The Garden Hotel

When it comes to protecting insects or bugs (which already sounds a bit annoying, frankly) we are faced with certain challenges. In advocating their case we can’t benefit from the cuddly effect which is often so helpful with other species, especially our closest relatives, mammals (although I’d rather face a wasp in the wild than a tiger, to be honest). Everybody would say, yes, I’ll donate another £3 to support Greenpeace or the WWF save dolphins, or tigers, or elephants or pandas. But wasps? Or hornets? Bees are perhaps one of the few exceptions. And ladybirds. But a lot of times we don’t even know their names. Suffice it to say, they don’t have a good PR, but we are becoming increasingly aware of the consequences and the damage we inflict on ourselves if we disregard them as part of our ecosystems. We need to work with them, not against them!

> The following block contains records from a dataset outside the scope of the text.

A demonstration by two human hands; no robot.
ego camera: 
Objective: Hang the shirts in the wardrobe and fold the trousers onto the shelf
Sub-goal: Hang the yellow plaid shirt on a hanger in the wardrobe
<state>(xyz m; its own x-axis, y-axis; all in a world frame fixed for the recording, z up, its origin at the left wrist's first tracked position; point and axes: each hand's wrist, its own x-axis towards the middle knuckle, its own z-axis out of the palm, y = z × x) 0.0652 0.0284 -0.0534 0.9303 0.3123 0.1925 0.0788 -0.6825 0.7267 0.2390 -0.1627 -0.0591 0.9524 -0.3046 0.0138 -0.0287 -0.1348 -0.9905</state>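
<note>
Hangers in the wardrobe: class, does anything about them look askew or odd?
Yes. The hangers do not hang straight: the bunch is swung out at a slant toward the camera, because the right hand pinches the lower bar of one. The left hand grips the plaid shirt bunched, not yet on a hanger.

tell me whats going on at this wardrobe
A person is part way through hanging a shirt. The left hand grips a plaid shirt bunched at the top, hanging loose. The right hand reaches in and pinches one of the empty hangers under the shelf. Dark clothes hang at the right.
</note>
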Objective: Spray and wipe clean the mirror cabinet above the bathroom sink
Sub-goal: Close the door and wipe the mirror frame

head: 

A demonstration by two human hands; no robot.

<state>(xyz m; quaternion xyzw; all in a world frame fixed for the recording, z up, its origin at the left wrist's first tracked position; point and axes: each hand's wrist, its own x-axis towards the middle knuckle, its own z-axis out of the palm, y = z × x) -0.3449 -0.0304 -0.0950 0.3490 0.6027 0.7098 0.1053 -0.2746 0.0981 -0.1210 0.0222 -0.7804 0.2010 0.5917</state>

Even in our own little homes, there are a few low budget, DIY, easy-on-your-time steps you can follow:

#1 Bug hotels come in many shapes, forms and sizes. You can either buy them or make one yourself. I tried and I’m not particularly skilled in woodwork etc. (although my husband is and I begrudgingly allowed him to help me in the end). A little ramshackle will do however in the end, and this is the result.

It has been standing strong for over a year now, and it also used to harbour a toad in a terracotta flower pot last winter. The spot itself is probably too dark for some insects, others, however, will definitely prefer it to too much sunlight.


#2 Another aspect is a wild corner left in the garden, where we have left twigs, brambles and nettles. The dunnock loves it and fungi grow on the old wood. Mice, voles and toads and perhaps even bats (we do have a lot of them) can burrow there. Bats like old tree trunks of course, so I hope that some of them are just left after they have snapped after storm Ophelia in October 2017. They are colonised very quickly.


#3 Ponds – we have two little basins in our garden. In the spring, you can see it stirring underneath the pondweed and the duckweed when the little tadpoles are going through their miraculous stages of metamorphosis.


Of course, there is always a lot more you can do, but every little helps!